Instagram appeared in the news quite often in 2012. The social media/photography smartphone app was purchased by Facebook last spring for one billion dollars and there has been a lot of hullabaloo in the past few months including an ongoing feud with Twitter as well as a new Terms of Service agreement that had many users in an uproar.

Despite all of the recent negative press and some very public account deletions by professional photographers, Instagram appears to be a social media phenomenon that has staying power. The service has become extremely popular among teenagers and twentysomethings and has also made several positive steps toward the continual growth of its user base: it is no longer exclusive to iPhone users (the app has been available for Android smart phone users since last April) and it is slowly rolling out the ability to view the photographs of Instagram users on the web.

At this point those unfamiliar with Instagram may be asking themselves, “Ok. Good to know, but what does Instagram actually do?” The answer to that question is that the application allows users to take photos with their phones (or to choose a photo from their iPhone’s camera roll or their Android device’s My Gallery), crop the image, then choose and apply an artistic filter to the image. Users may then upload the resultant image to the web along with a descriptive comment. You can follow other Instagram users and other users can follow your Instagram account, “like” your image, and comment on the image.

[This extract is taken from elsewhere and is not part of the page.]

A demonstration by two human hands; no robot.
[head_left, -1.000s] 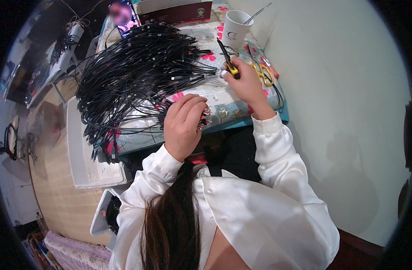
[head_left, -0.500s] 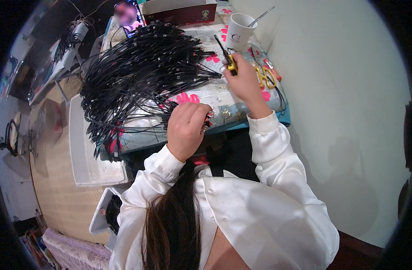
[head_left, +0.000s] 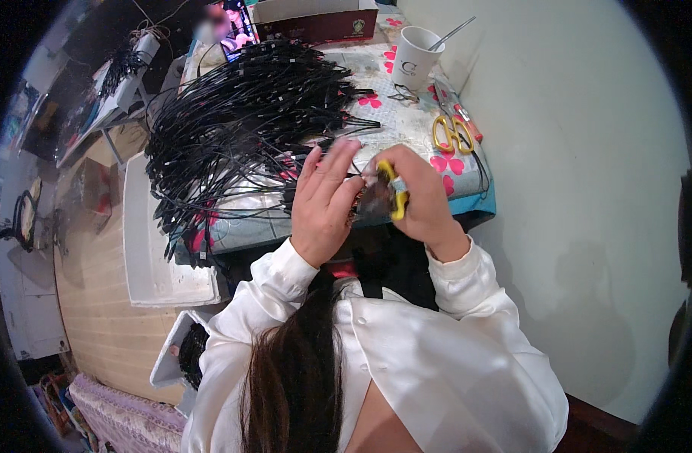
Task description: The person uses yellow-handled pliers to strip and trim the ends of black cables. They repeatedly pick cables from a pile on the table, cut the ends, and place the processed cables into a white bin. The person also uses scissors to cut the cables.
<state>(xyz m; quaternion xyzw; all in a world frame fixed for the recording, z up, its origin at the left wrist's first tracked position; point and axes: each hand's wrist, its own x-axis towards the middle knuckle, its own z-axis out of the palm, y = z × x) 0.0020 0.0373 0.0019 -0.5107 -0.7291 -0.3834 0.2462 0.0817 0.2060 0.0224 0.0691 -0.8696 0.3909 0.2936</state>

Although that sounds very simplistic, the results are often stunning. The filters range from “Normal” (i.e. no filter) to “Hefe” (a filter that adds saturation and warmth to the colors in an image) and “1977” (a filter that desaturates the colors of an image so that they look like a faded color photograph) and the recently released “Willow” (a monochrome filter with a slight, purple hue). For example, the photograph below is a very plain photo, but the most of filters displayed below improve the quality of the original image and definitely make it more interesting.

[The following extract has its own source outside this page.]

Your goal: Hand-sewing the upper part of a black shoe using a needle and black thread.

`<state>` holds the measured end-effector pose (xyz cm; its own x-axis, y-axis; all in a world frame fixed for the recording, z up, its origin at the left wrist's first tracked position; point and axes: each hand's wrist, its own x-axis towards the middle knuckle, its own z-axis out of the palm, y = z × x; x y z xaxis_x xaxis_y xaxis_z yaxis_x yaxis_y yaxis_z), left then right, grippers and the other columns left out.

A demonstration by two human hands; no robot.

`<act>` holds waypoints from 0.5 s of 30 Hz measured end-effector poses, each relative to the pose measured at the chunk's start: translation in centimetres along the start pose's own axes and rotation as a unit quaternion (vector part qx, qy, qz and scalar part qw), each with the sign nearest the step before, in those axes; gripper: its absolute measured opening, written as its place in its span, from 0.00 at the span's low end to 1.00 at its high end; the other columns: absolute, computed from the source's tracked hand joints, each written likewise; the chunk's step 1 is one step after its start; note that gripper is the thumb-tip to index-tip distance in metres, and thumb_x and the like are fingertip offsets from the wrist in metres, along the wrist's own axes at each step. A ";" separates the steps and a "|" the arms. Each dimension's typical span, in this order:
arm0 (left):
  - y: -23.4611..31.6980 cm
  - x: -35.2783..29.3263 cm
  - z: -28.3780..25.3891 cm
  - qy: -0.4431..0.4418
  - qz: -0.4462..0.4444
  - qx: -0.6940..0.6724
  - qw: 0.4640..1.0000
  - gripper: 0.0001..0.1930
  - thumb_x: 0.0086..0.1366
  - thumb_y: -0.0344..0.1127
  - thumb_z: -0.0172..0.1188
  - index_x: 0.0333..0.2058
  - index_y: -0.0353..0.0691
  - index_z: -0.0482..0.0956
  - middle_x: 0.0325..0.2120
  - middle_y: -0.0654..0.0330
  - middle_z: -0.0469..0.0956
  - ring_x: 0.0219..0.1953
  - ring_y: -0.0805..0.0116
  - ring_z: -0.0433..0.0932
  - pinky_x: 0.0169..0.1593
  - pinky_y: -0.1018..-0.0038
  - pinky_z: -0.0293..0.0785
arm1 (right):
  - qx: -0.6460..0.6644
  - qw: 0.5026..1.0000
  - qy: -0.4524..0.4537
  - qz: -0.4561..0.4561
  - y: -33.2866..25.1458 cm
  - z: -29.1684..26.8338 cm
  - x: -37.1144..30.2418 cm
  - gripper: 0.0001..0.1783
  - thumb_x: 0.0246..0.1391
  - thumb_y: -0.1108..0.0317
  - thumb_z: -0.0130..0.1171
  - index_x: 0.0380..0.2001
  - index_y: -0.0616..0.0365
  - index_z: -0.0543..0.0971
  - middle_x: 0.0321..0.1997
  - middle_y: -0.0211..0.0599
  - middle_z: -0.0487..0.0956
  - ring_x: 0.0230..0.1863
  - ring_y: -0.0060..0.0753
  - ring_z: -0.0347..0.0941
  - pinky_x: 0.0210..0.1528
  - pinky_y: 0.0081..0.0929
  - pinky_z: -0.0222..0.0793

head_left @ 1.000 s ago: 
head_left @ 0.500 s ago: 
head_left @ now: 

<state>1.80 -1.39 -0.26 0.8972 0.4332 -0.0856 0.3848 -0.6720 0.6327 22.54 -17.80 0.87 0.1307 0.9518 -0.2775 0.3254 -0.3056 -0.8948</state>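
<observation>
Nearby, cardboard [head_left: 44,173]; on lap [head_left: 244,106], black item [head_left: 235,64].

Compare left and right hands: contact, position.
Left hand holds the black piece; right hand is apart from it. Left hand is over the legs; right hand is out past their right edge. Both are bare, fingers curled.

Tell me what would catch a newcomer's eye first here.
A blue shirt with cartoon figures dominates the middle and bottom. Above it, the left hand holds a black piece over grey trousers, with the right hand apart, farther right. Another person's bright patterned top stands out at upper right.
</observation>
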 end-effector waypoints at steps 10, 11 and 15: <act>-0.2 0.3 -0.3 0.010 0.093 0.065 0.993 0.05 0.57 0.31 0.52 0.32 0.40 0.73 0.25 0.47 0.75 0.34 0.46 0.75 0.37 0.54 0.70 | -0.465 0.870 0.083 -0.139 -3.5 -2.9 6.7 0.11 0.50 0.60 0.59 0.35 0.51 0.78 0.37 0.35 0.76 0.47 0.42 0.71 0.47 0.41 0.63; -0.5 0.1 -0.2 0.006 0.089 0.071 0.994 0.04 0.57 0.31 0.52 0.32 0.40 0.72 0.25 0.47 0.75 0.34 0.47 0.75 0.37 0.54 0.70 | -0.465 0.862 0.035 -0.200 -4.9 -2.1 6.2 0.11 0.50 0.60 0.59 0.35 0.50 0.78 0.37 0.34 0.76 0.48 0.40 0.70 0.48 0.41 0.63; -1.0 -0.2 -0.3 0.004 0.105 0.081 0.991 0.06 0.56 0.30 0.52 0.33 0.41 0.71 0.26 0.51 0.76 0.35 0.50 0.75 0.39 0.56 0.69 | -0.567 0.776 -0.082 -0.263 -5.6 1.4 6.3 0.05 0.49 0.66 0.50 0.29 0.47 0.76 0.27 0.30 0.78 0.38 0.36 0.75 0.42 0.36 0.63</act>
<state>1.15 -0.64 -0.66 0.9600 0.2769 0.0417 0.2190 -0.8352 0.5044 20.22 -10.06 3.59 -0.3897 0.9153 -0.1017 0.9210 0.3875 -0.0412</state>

Like twitter, Instagram utilizes hashtags - which are an example of metadata (which simply means data about data) - to make the vast collections of images stored online easier to browse and search. Hashtags such as #photooftheday and #nofilter and #instamood are some of the most popular terms used to tag photos within the app. A search for these terms will bring up thousands of images - some breathtaking and some mundane. Since these are the most popular hastags on Instagram, most of the results are going to be self portraits taken in a bathroom mirror.

Less popular hashtags will give you more interesting results. For example, a search for the hashtag #fetedeslumieres brings up a stunning series of images from the French city of Lyon’s Festival of Lights.

Unfortunately, individuals without the smartphone app cannot search the images on Instagram itself, but they can use some third party websites such as Gramfeed to conduct their own hashtag searches. A quick search for the hashtag #instagrambham (a hashtag used by a group of Instagram users from around Birmingham) returns many interesting photos from around the Magic City.

Instagram is a must have app for anyone with an Android or iPhone. It makes taking photos with your phone a much more enjoyable and creative experience. It also appears that Facebook is slowly incorporating the service into its social network –- so everyone who uses Facebook may become very familiar with Instagram in 2013.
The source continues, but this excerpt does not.